Hasta que terminen de olvidarse

Ese niño que camina por la vereda, me recuerda mucho al que fui. Lo observo a través del vidrio de un gran ventanal, en un bar de una esquina. Aquí me citó alguien que no sé muy bien quién es y ahora me pregunto si fue bueno venir. Siempre me lo pregunto. Pero la imagen de aquel niño en la distancia, ya justificó casi por completo mi presencia aquí. Podría pararme e irme y estaría bien. Pero me quedaré un rato más. Después de todo, nada tengo que hacer más que esperar y, mientras espero, intento recordar. Los mecanismos de la mente suelen ser caprichosos y del vacío aparente, pueden pasar en una fracción de segundo a una revolución de pensamientos. Es, casi, como volver a nacer.

A menudo intento recordar aquellos recuerdos que no recuerdo ya. Aquellos primeros días de vida, aquellos primeros meses, aquel primer año, tal vez. Pero es inútil. Mis primeros recuerdos se remontan a un patio grande; a unas escaleras y unos juegos; a un arenero y a unos cuantos niños corriendo alrededor. Yo, en silencio, sentado, observando.

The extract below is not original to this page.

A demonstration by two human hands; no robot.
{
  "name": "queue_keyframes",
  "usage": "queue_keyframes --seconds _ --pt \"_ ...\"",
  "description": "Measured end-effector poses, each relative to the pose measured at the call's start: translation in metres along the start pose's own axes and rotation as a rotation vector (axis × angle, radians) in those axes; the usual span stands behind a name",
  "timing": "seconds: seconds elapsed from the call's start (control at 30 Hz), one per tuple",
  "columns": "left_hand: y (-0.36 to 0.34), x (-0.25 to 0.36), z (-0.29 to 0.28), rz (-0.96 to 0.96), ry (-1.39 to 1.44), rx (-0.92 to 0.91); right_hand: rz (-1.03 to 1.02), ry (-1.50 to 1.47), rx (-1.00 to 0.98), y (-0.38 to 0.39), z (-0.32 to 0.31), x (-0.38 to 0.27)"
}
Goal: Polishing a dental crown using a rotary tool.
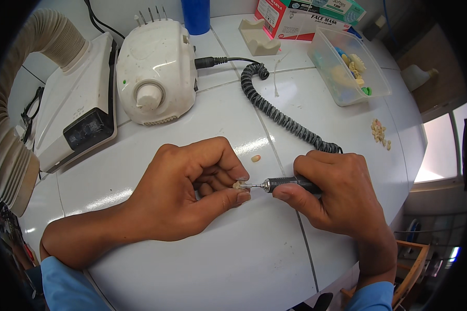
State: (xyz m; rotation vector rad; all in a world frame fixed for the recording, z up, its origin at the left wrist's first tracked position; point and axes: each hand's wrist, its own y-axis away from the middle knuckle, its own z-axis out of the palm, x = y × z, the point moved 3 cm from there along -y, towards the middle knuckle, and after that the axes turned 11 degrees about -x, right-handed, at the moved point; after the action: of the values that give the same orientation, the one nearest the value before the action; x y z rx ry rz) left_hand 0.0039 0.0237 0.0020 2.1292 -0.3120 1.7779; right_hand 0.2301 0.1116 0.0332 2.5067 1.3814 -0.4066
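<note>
My left hand [179, 186] is closed in a pinch, its thumb and index fingertip around a small cream tooth-like piece [238, 184] that is partly hidden by the fingers. My right hand [342, 194] grips a dark rotary handpiece [290, 182] with a silver nose, pointing left. Its thin metal bur [252, 185] reaches the pinched piece and appears to touch it. Just beyond the fingertips, a single cream-and-pink tooth-like piece [256, 158] lies on the white table [207, 269].
A coiled black cord [280, 115] runs from the handpiece to a white control unit [155, 72] with a knob. Left of it stands a white machine [75, 103] with a ribbed hose [8, 135]. A clear plastic tub [366, 99], small cream pieces [379, 129], boxes [290, 20] and a beige stand [259, 44] lie beyond.
</note>
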Motion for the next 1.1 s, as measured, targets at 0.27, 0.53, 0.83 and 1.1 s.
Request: queue_keyframes --seconds 0.27,0.53,0.83,1.1 --pt "0.0002 0.0020 0.0015 0.028 -0.048 0.018 -0.011 0.019 0.009 -0.0005 0.0018 -0.0035" --pt "-0.0003 0.0005 0.0009 0.012 -0.041 0.020 -0.012 0.044 0.024 -0.0011 0.0042 -0.0047" --pt "0.0002 0.0019 0.0009 0.008 -0.024 0.012 -0.015 0.035 0.022 -0.0013 0.0034 -0.0049" --pt "0.0008 0.0022 -0.0004 0.005 -0.020 -0.005 -0.002 0.012 0.004 -0.0002 0.0006 -0.0036"
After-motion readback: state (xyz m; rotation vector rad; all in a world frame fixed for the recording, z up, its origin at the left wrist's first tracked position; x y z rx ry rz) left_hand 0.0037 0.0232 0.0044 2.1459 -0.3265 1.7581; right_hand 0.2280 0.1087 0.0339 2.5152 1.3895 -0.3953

No es diferente ahora. Estoy sentado, en silencio y observo. A esta hora, en la calle, podría decirse que pasa todo el mundo. Pero allá a la distancia puedo ver aún a aquel niño que se va como disolviendo. Me recuerda, esa disolución, a las largas pasarelas del Ferrocarril Belgrano. Allí me sentaba a observar, en silencio, cómo las personas se convertían en fantasmas al pasar de un lado al otro.

Siempre me gustaron los trenes, pero un día dejaron de pasar. Luego, todo fue recuerdo, o falta de recuerdo. La máquina de café me trae nuevamente aquí. Y caigo en la cuenta, de pronto, de que hay gente. Una, dos, tres, seis personas que podrían ser fantasmas. Tal vez me vean de la misma forma. Quizás el fantasma sea yo, aquí sentado, sólo, en silencio.

Y tal vez ya no importe. Pocas cosas importan en realidad. Y otras tantas, apenas si las recuerdo. Son difusas, como aquellas imágenes que me llegan de otro tiempo, cuando podía caminar durante horas entre las vías, juntando papeles. Y si esos papeles tenían algo escrito, podía pasar horas tratando de descifrar historias que no existían, pero que me parecía recordar.

Me iba con aquellos papeles en los bolsillos y con el secreto deseo de que los trenes volvieran y en ellos, las personas que se fueron, hasta volverse fantasmas. Aún recuerdo -aún- aquellos papeles y el inevitable destino al llegar a casa: mamá me despojaba de ellos porque había que mantener la limpieza. Y en definitiva, ahora lo sé, sólo se trataba de despojos.

La memoria tiene esas cosas. Nos va despojando del despojo porque hay que mantener la limpieza. Y entonces los trenes ya no volverán a pasar. Y si volvieran a pasar, ya no serían los mismos. Tampoco los que se fueron. Nada es como antes. Tampoco lo soy.

El café está frío y apenas lo probé. Y si lo probé, apenas lo recuerdo. Una pareja sale, de la mano, del bar. Es como si los hubiera visto antes y los recordara ahora. En realidad, no puedo recordar si lo que recuerdo está pasando, o es parte del recuerdo, o de no poder recordar.

Por las dudas me quedo quieto, en silencio, como esperando algo que ya no recuerdo qué es.

El niño ya se perdió en la distancia. Y con él, tal vez me perdí también. Pero me voy a quedar aquí. Hasta que su recuerdo y el mío, terminen de olvidarse.